The Bertie conversions

Today’s confession — I tell you, gentle reader, things I really ought to keep to myself — is that I have never read P. G. Wodehouse. I am surrounded by people who have, so that I sometimes feel as if I were the only person in a large room of jollies who does not get the joke. Have never read him at all. And this although there are among these Wodehouseans some with proselytizing zeal. At least one has called me a “classic” Wodehouse character, then added, “Not Jeeves, but Bertie Wooster.” Now another adds, “A Bertie lacking a Jeeves.” Verily, from his further explanation I learn that I may have been Woostering, these last sixty years — a Hamlet without a solid Horatio; a Don Quixote without a Sancho Panza. Arjuna without Krishna.

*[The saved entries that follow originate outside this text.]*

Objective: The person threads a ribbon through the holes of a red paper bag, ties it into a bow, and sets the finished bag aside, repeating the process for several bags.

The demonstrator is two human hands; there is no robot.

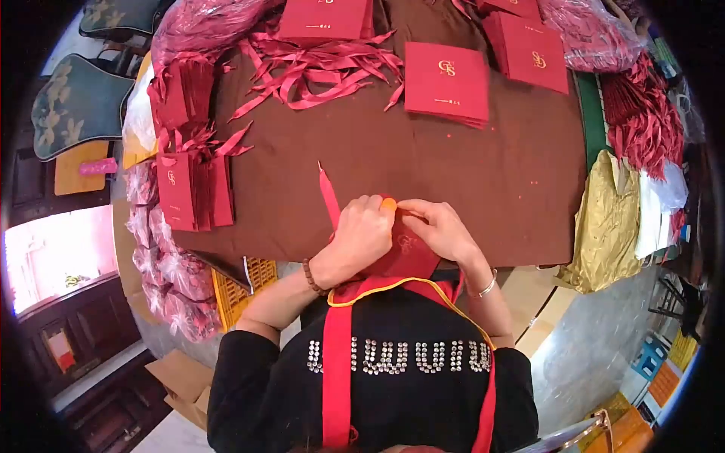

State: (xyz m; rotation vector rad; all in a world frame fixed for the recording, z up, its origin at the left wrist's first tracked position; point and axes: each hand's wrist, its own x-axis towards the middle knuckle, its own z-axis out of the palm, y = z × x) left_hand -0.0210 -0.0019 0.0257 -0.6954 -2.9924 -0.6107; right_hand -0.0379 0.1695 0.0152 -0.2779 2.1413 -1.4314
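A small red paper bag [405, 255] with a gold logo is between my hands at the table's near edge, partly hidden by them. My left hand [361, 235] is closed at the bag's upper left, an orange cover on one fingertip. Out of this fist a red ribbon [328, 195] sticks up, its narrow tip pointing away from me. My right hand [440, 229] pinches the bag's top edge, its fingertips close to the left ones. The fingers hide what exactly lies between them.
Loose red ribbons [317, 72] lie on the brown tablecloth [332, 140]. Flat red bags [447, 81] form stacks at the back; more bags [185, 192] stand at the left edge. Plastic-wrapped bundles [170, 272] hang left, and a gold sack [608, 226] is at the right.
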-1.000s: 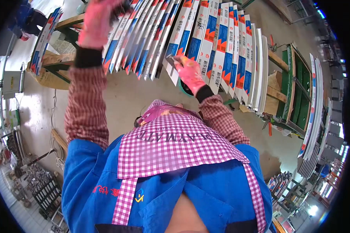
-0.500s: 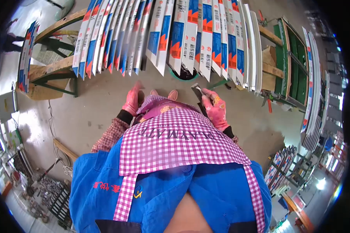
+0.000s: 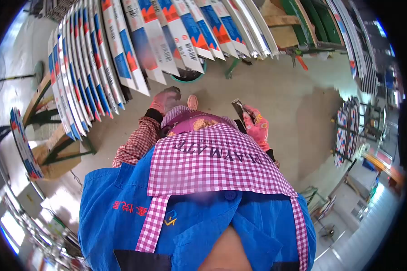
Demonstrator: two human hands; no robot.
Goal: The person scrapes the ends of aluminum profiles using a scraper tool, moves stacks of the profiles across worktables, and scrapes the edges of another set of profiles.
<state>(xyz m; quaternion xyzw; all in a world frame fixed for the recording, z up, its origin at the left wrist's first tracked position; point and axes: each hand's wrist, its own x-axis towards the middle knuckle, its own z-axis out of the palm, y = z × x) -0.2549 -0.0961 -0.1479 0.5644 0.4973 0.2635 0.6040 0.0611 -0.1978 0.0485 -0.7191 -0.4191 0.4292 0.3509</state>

I mention all this from a peculiar coincidence. In email, over the last few days, in three, now four unrelated screeds, the name of this British comic author has come up, in each case without the slightest tip from me. And in each case, Wodehouse was mentioned in connexion with the Catholic religion, and even with conversion. It is a dark mystery.

The more when I reflect upon the little I know of the personal history of a Swedish friend: a refined, almost dandyish, pipe-smoking intellectual. Oddly, he is a Catholic. Very Old-Mass, too. With a beautiful Swedish wife, also very Catholic, and innumerable perfectly behaved, Swedish-looking children, whom she carries about, three or four at a time.

Converts! … No, no, far weirder than that. … Swedish converts! … I had to ask him what led to his conversion: what had he been reading? what thinking? who inspired him? what could possibly turn a harmless Scandihoovian, soap-loving, post-Lutheran secularist boy into a red-meat mediaevalizing Papist?

To which he smoothly replied, “P. G. Wodehouse.”

“Um, I don’t think of Wodehouse as especially Catholic.”

“True, but while I was reading him, I discovered what is meant by ‘a sense of humour’. Being Swedish, I had no idea such a thing was possible. But when that penny dropped, it all made sense. Everything fit together: I must go to Rome.”

Let me add that I am still assimilating this information. I have met many Chesterton converts, and C. S. Lewis converts. I have even met an Evelyn Waugh convert, which I can understand. I should like to put myself down as a Hilaire Belloc convert. That would be a lie, but I think, a good one.

There are days when I wish that I still had a Comments thread. This, for the purpose of eliciting reader suggestions on “how this could be so.” For we have Wodehouse converts, who aren’t even Swedish. (I am thinking of four Bangladeshi brothers just now, who, as all Bengalis, were born laughing at the ludicrous nature of life on this Earth.) So curious, that I am toying with the exercise of reading this P. G. Wodehouse myself.

For it would be just like God, to use a low-brow, popular farcical humourist as the means to accomplish profoundly serious, heavenly ends.